Monitoring/reporting 
Governance
Credit risk is managed within our Enterprise Risk Management Framework, as part of our overarching 
three lines of defence model. Management of credit risk is split primarily into the first and second lines 
of defence. The first and second lines are operationally independent and have separate reporting lines.
The first line management of credit risk is shared across the Bank’s functions that design, distribute, 
approve and service credit facilities, referred to in this document as the ‘lending functions’. These are the 
functions under the management of the Managing Director, Corporate and Commercial Banking, 
Managing Director, Retail and Business Banking, and the Chief Commercial Officer. The first line lending 
functions are responsible for proposing and implementing lending propositions and are responsible for 
conducting lending activity in accordance with credit risk appetite and credit policies and standards.
The second line Credit Risk function reports to the Chief Credit Officer who, in turn, reports to the Chief 
Risk Officer. The Chief Credit Officer, supported by the Credit Risk team, is responsible for:
•	 recommending and overseeing credit risk appetite limits
•	 developing and overseeing credit risk policies and standards
•	 overseeing credit risk strategies in accordance with policies and risk appetite
•	 developing and monitoring credit risk models
•	 providing an independent review and approval of individual commercial credit proposals and renewals 
of loan facilities
•	 developing and overseeing retail arrears management strategies
•	 managing commercial recoveries strategy and activities
•	 ensuring appropriate IFRS 9 credit provisions are held
•	 monitoring and reporting credit risk performance.
Monitoring (audited)
The Credit Risk function monitors the risk profile using a broad range of risk metrics, reporting against risk 
appetite limits and completing regular portfolio reviews. This includes oversight of credit risk 
performance indicators such as arrears levels, modelled risk measures, such as probability of default and 
loss given default, and measures of concentration risk. Stress testing is conducted to assess the impact on 
ECL and RWAs.
Credit risk appetite metrics are measured and reported regularly to oversight committees to ensure we 
remain within risk appetite and continue to support our strategic objectives. These metrics include a focus 
on particular segments of the portfolio which may be susceptible to or indicative of increased levels of 
risk, and which are crucial to our strategy.
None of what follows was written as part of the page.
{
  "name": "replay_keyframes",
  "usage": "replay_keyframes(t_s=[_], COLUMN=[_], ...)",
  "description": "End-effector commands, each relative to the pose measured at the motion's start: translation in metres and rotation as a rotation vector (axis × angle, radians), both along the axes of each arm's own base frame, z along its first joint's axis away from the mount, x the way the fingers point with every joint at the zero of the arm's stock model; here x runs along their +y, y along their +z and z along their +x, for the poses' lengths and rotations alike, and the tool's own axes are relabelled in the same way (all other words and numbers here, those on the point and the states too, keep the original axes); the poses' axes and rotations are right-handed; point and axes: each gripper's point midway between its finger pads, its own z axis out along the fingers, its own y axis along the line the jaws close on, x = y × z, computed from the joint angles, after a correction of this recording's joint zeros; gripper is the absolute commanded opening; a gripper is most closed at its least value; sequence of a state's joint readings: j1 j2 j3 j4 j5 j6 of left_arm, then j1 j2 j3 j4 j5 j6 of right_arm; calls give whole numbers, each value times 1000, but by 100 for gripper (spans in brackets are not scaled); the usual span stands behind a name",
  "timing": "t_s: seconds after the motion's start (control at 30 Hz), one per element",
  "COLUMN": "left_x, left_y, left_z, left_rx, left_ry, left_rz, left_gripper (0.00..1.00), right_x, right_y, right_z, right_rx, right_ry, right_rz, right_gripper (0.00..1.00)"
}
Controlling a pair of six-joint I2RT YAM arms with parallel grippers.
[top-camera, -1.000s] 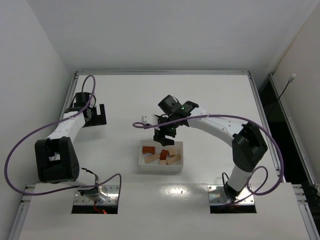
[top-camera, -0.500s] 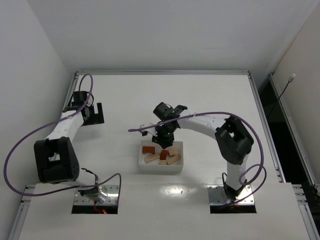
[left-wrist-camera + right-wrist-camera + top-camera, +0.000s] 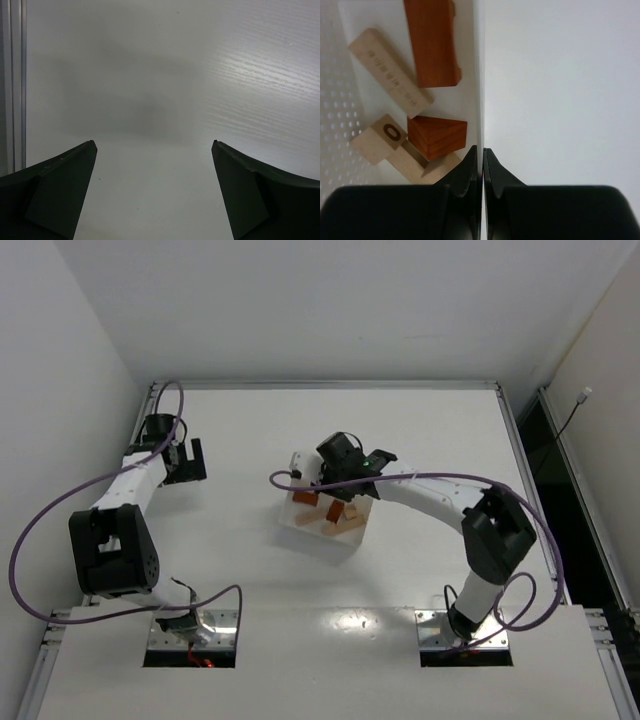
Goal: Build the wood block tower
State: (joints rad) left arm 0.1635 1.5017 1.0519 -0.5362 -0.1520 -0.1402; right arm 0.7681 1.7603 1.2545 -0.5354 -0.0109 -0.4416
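Note:
The wood blocks lie loose in a white tray point(image 3: 326, 539): a reddish-brown block point(image 3: 432, 42), a tan bar point(image 3: 390, 72), a reddish-brown wedge point(image 3: 437, 136) and a tan cube point(image 3: 380, 140) marked with a dark ring. My right gripper point(image 3: 481, 148) is shut on the tray's thin side wall point(image 3: 480, 75), one finger inside and one outside. From above, the right gripper point(image 3: 345, 486) holds the tray skewed at the table's middle, with blocks point(image 3: 334, 513) showing inside. My left gripper point(image 3: 186, 462) hangs open over bare table at far left. No tower is in view.
A metal rail point(image 3: 15, 85) runs along the table's left edge beside the left gripper point(image 3: 154, 145). White walls enclose the table on the far and left sides. Purple cables loop from both arms.
The right gripper shut on the tray's wall. The tray, square to the table before, now sits turned and shifted toward the far left. The left gripper edged slightly farther away.

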Motion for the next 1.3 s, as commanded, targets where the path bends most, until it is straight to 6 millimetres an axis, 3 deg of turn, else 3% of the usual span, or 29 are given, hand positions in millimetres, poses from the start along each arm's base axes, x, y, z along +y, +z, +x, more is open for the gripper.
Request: replay_keyframes(t_s=[0.0,0.03,0.1,0.13,0.17,0.23,0.27,0.3,0.37,0.4,0.47,0.5,0.53,0.57,0.63,0.67,0.77,0.9,1.03,1.1,1.13,1.2,1.27], left_x=[10,12,19,22,22,20,19,20,25,27,36,36,39,39,42,42,45,42,40,38,38,34,34], left_y=[16,20,24,29,38,41,35,40,43,44,47,47,47,47,47,47,43,38,38,34,34,34,37], left_z=[9,11,9,11,14,12,8,11,10,9,6,6,5,5,4,4,-3,-7,-6,-8,-8,-3,-3], left_rx=[-32,-43,-52,-61,-87,-72,-41,-51,-49,-48,-56,-56,-55,-55,-55,-55,-44,-34,-39,-31,-34,-39,-40], left_ry=[62,77,110,117,118,101,100,93,122,127,154,154,163,163,172,172,182,177,178,173,181,168,168], left_rz=[18,21,53,65,68,59,55,61,84,92,94,94,94,94,94,94,93,84,71,62,56,36,37], left_gripper=[100,100,100,100,100,100,100,100,100,100,100,100,100,100,100,100,100,100,100,100,100,100,100], right_x=[-15,-15,-32,-30,-40,-43,-46,-42,-42,-36,-36,-35,-32,-34,-29,-28,-21,-12,-11,-1,-1,0,0], right_y=[101,119,136,148,149,155,173,158,164,149,150,161,148,150,165,154,165,192,246,257,245,245,232], right_z=[78,88,101,109,109,113,119,116,115,115,112,107,106,104,91,90,83,75,66,53,49,41,33], right_rx=[-478,-562,-693,-776,-849,-947,-1047,-1072,-1186,-1206,-1294,-1367,-1388,-1423,-1539,-1558,-1603,-1657,-1742,-1767,-1766,-1775,-1766], right_ry=[-336,-366,-387,-404,-394,-389,-447,-417,-406,-372,-339,-384,-349,-362,-379,-362,-369,-353,-410,-380,-317,-272,-199], right_rz=[106,142,55,65,-46,-104,-71,-119,-173,-205,-276,-221,-302,-308,-287,-311,-291,-269,-227,-189,-214,-218,-238], right_gripper=[0,0,0,0,0,0,0,0,0,0,0,0,0,0,0,0,0,0,0,0,0,0,0])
These include modelled risk parameters and performance 
metrics such as probability of default and loss given default, as well as concentration metrics such as 
sector or geographical concentration. More granular performance metrics are also tracked to assess the 
likelihood of potential breaches and their drivers. The limit framework includes early warning thresholds 
which identify where action may need to be taken to avoid a breach of appetite limits. If necessary, a plan 
is presented to bring the measurements back to approved levels.
A monthly portfolio insight report is presented to ERC and ROC to provide oversight of key indicators and 
performance trends. This is supplemented by a detailed suite of portfolio-level reports which are 
reviewed by the Credit Risk Oversight Committee. In addition, we perform regular portfolio asset quality 
reviews as well as monitoring and reporting on our credit decisioning. We have developed statistical 
models that utilise both internal and external data for the purposes of estimating ECL under IFRS 9.
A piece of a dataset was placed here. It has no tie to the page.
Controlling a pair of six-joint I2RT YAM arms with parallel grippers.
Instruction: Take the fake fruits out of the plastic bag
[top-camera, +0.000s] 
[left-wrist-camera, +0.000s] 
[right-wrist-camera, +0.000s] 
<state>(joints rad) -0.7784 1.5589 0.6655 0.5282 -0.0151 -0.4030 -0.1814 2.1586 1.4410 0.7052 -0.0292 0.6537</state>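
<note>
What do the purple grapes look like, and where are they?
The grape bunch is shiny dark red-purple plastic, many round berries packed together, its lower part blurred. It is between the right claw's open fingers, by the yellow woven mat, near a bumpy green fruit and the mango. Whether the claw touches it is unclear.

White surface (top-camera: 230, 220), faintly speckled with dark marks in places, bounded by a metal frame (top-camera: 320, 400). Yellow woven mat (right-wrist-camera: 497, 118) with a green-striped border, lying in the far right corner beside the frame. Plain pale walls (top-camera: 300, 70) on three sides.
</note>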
Commercial customers are also monitored through our Closer Monitoring and Early Warning List to 
identify the potential risks at an individual level before they materialise and mature.
We monitor the effectiveness of our policies and management framework through the various credit risk 
committees outlined. These committees provide oversight of portfolio quality and help inform on where 
changes to our strategy or policies are required in response to ongoing developments in the external 
environment. In addition, we assess and estimate the risks associated with climate change through 
developed models and we continue to develop our quantitative capabilities to further support our 
longer-term objectives and increased focus in this area.
Future focus
Our updates to risk appetite and policies put us in a strong position to deliver on the Bank’s strategy for 
growth in a way that appropriately manages credit risk.
We remain focused on monitoring emerging trends and the impact of macroeconomic pressures on our 
customers, and we work with our customers to support them where needed.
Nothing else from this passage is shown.